Collected material:

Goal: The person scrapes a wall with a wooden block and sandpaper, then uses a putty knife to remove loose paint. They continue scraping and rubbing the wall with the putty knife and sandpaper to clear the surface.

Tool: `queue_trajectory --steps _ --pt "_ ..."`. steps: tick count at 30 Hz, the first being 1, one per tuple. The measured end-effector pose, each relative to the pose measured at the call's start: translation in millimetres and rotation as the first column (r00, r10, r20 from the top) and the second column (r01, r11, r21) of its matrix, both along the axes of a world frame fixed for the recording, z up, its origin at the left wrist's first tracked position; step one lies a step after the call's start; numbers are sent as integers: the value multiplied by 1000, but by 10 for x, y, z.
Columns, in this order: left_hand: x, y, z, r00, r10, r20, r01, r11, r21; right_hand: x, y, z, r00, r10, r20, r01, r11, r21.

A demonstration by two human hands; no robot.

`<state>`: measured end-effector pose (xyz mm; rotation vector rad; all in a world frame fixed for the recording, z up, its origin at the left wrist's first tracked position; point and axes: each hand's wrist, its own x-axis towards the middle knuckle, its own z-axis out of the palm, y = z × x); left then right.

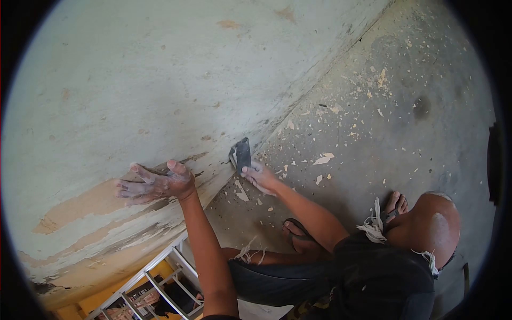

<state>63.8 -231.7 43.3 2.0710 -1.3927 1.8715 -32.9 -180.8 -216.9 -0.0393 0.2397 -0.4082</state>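
Peeling wall (133,80), flake-strewn floor (405,138), left hand (154,184) spread flat on wall, right hand (258,176) gripping scraper (243,154)

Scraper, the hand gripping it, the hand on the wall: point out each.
scraper (243,153), head view, middle of the dark blade.
right hand (258,176), head view, back of the hand gripping the scraper.
left hand (157,184), head view, back of the hand.

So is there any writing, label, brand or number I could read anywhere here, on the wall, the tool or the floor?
None: no readable text shows anywhere.
The wall bears only peeling paint.
The scraper in the right hand shows no brand mark.
The floor carries only paint flakes.
Whatever lies behind the white frame at the bottom is too blurred to tell.
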Motion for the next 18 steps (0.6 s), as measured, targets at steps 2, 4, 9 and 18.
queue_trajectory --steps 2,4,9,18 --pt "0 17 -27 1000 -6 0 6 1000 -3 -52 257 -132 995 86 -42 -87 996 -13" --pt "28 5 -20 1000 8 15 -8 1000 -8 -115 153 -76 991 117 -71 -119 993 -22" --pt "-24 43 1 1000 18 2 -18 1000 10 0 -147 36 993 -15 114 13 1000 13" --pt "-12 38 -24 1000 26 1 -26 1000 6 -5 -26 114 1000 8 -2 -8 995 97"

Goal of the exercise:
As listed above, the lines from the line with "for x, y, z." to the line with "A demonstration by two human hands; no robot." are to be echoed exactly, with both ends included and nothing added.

Solution to the problem:
Tool: `queue_trajectory --steps _ --pt "_ ..."`. steps: tick count at 30 Hz, the first being 1, one per tuple. The measured end-effector pose, each relative to the pose measured at the call's start: translation in millimetres and rotation as the first column (r00, r10, r20 from the top) and the second column (r01, r11, r21) of its matrix, both along the axes of a world frame fixed for the recording, z up, its origin at the left wrist's first tracked position; step one lies a step after the call's start; numbers are sent as integers: the value multiplied by 1000, but by 10 for x, y, z.
Columns, in this order: left_hand: x, y, z, r00, r10, r20, r01, r11, r21; right_hand: x, y, z, r00, r10, r20, r01, r11, r21.

A demonstration by two human hands; no robot.

Work on the answer is now done.